What Is An Option Box Spread and How Does It Work?
Posted by Pete Stolcers on January 19, 2007
Option Trading Question
I am reading up on the box spread option, a combination of a bear put spread and a bull call spread. Can you show me what this strategy will look like graphicaly when they are combined?
Option Trading Answer
In Today’s option trading blog I will try to dispel the notion of a free lunch. The box spread is an arbitrage. Using a 5 point spread between the strikes the box will always be worth $5. If you are long the Jan 45 calls and short the Jan 50 calls and long the Jan 50 puts and short the Jan 45 puts that is a box spread. If the stock is at $100, the spread is worth $5. The 45 calls are worth $55 and the 50 calls are worth $50. Subtract one from the other and you have a $5 credit.

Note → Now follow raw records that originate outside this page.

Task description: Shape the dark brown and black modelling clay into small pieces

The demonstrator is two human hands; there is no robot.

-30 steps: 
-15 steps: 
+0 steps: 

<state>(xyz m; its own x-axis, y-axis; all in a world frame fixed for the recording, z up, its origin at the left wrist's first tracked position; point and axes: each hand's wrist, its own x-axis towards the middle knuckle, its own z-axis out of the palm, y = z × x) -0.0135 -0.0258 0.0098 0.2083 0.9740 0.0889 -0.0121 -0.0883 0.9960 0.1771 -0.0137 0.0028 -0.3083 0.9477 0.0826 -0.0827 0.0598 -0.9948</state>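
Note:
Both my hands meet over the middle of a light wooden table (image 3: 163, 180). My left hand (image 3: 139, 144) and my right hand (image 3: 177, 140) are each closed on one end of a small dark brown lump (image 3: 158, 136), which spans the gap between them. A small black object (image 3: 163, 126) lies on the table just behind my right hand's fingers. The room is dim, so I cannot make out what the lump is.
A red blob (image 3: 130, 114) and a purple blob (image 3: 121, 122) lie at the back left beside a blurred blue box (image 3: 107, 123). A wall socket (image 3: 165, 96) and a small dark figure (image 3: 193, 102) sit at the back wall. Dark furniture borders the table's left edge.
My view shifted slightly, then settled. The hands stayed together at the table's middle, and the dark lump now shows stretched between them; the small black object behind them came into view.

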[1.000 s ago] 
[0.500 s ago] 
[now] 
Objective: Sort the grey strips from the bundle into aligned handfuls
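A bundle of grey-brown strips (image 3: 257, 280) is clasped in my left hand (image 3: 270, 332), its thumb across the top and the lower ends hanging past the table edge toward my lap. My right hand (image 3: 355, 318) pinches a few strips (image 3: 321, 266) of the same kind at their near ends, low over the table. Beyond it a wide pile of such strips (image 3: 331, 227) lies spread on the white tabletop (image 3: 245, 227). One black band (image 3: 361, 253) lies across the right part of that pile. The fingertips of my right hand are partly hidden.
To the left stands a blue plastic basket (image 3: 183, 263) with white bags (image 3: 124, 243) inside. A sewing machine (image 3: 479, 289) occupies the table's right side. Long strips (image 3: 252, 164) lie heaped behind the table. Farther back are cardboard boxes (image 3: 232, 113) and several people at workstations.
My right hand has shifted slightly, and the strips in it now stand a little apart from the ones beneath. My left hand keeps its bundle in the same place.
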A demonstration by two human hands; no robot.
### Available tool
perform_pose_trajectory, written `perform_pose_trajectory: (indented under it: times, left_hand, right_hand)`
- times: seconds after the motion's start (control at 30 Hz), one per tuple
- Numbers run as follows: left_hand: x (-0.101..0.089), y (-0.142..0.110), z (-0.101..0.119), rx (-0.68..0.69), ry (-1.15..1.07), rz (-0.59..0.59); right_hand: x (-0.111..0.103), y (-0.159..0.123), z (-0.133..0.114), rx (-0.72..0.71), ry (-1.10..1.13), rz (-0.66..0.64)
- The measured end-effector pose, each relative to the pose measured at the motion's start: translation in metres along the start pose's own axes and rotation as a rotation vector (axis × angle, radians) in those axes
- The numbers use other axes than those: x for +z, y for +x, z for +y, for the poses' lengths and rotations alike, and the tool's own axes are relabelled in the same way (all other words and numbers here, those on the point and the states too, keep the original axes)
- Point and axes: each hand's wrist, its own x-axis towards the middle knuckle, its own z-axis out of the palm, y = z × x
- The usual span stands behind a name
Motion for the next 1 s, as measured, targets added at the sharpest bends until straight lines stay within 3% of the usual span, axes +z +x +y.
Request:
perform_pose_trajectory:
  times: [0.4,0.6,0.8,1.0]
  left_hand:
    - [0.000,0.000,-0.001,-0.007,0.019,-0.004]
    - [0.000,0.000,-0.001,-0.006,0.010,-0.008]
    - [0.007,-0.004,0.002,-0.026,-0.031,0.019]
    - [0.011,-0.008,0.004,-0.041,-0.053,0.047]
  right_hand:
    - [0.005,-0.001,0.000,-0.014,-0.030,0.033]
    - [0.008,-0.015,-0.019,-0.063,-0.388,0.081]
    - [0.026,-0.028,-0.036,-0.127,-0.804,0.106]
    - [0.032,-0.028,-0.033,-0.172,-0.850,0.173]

The put spread expires worthless. You can work out the math for the downside and in between the strikes. It will always be worth $5. This is a Market Maker strategy and they are trying to buy the spread for something less ($4.90 debit) or sell it for something more ($5.10 credit). They would do it all day long for hundreds of thousands of contracts if it were offered to them as a spread because it is a guaranteed profit. The problem is that no one (except Market Makers) who are adjusting bids/asks continuously can get the trade done. No one is willing to sell a $5 bill for $4.90. They have the risk of legging in and the stock is always moving. They don’t take the other side of option trades with the intent of creating a box, they just know from a risk management standpoint that they can pair-off these legs and eliminate them from their risk profile when they look at their aggregate positions. Bottom-line - keep looking for another strategy.